The History of Leith

June 5, 2006

The Origins and Golf Stories of Leith Links

The origin of the name “Links” has been a puzzle to Scottish Historians. By some it has been supposed that from the position on the coast near to the sea or a river, the word being a corruption of the word “Innis” or “Inches” signifying islands. It is said in the Old Records of Aberdeen the word is spelt “Linches” and “Linkkes”
However at one time the Links must have been covered by the sea but through time the sea has receded leaving an area of rough grass which was a haven for rabbits and was an important food supply for the Logan’s of Restalrig. The area is now a public park with two large mounds purporting to be Elizabethan gun mounts from the Siege of Leith (1560) which they are not as can be proven with reference to the Pentworth Map a copy of which can be seen at South Leith Parish Church

From for early times the game of Golf was played on the Links and in the 17th and 18th centuries the game was played by Aristocrats and Commoner, Legal and political figures of the time.

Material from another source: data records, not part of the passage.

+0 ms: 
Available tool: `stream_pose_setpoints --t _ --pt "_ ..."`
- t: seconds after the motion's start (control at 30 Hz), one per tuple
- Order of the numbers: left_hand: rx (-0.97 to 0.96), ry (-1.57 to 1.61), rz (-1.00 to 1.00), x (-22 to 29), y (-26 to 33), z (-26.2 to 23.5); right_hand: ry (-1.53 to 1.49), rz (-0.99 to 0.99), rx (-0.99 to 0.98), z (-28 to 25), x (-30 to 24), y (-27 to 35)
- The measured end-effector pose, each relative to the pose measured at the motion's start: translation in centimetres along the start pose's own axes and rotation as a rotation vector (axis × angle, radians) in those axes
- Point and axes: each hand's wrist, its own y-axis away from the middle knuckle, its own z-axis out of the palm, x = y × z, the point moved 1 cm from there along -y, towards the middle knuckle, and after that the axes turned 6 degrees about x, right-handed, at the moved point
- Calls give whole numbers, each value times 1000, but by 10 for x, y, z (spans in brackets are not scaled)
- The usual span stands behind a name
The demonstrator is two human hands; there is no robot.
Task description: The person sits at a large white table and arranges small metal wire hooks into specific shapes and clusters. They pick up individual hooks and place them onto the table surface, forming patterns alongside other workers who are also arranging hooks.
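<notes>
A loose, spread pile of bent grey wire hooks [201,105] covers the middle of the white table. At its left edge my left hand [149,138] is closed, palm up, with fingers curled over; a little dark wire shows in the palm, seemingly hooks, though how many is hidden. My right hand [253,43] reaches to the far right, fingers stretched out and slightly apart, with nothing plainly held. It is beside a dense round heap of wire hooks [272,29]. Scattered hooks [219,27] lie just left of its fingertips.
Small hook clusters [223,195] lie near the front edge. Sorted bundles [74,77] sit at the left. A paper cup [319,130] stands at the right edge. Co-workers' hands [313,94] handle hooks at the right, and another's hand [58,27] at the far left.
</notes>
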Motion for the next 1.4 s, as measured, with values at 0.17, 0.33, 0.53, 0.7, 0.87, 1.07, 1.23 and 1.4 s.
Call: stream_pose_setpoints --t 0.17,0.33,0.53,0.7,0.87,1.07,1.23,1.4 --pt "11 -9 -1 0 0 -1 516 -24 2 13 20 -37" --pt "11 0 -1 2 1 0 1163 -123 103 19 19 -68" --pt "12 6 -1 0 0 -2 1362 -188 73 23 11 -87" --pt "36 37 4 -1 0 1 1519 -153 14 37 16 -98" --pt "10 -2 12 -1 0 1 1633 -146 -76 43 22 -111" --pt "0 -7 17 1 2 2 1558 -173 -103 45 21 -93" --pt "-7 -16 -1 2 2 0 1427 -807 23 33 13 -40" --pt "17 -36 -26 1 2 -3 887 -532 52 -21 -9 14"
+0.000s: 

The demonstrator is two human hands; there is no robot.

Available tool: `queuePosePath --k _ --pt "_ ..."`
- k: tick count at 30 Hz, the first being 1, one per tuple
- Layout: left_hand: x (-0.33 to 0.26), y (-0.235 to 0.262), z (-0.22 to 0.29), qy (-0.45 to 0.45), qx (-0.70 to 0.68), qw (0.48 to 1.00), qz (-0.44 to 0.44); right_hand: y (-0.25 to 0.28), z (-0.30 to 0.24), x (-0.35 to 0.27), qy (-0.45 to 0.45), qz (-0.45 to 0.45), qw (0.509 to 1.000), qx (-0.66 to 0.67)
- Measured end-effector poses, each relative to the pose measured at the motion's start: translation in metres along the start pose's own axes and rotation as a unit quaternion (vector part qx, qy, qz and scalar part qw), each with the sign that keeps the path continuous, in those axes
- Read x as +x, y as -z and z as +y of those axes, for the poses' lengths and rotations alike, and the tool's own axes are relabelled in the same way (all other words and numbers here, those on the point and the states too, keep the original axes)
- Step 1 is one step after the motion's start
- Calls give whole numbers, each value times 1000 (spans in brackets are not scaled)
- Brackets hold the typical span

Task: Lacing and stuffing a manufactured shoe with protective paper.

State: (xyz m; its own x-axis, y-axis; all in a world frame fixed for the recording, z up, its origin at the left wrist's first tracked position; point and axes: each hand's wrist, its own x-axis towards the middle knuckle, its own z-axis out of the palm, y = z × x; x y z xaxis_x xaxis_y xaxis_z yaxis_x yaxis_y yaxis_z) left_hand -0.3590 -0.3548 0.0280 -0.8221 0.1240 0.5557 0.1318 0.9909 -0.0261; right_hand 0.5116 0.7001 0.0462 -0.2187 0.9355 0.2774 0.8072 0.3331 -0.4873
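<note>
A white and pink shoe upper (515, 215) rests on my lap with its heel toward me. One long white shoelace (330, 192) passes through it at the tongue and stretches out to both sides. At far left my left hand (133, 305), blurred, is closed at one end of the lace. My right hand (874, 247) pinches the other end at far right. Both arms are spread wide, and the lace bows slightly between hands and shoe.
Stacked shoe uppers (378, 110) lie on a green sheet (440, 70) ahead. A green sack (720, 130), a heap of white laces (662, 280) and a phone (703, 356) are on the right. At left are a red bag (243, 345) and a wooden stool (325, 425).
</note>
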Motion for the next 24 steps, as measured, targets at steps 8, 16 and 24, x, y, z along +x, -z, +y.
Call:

There is a strange story told about the links and the game of Golf by Row in his “History of the Kirk of Scotland”. The Bishop of Galloway who was a very good and decent man but in time became corrupted by power and by becoming a Bishop. He was eventually accused of apostasy and was threatened that he would shortly be summoned to answer before God. However he ignored this and went to the Links to play a round of Golf but before he could start he saw a vision of two men about to attack him with drawn swords and screamed. His companions told him it was but a dream. He was silent and went home, went to bed and died instantly.

It is also recorded that Montrose played on Leith Links and his accounts for Golf balls and clubs still exist.

Charles I played on the Links and it was here that he heard of the Irish Rebellion of 1642 and is detailed in Woodrow’s “Analecta” on the authority of William, Lord Ross of Hawkshead who lived to 1738 to whom it was related while in England by Sir Robert Pye. He said as a young man that he came to Edinburgh with Charles I and that he help deliver messages between the King and the Queen.. However one message he delivered was about the Rebellion in Ireland at which he fled the Links to go to Holyrood and the Privy Council

The first International took place on the Links between two English Lords and James VIII(II) and John Paterson which the King won and led to the building of Golfers Land in the Canongate.

Not only was the Links the first Golf course in the World (although played with five holes and not the modern 18 holes) it also had the first Golf House built on what is now Queen Margaret University College. Before this was built they drank in a Tavern on what is now the New Kirkgate Shopping Centre near to the foot of Leith Walk.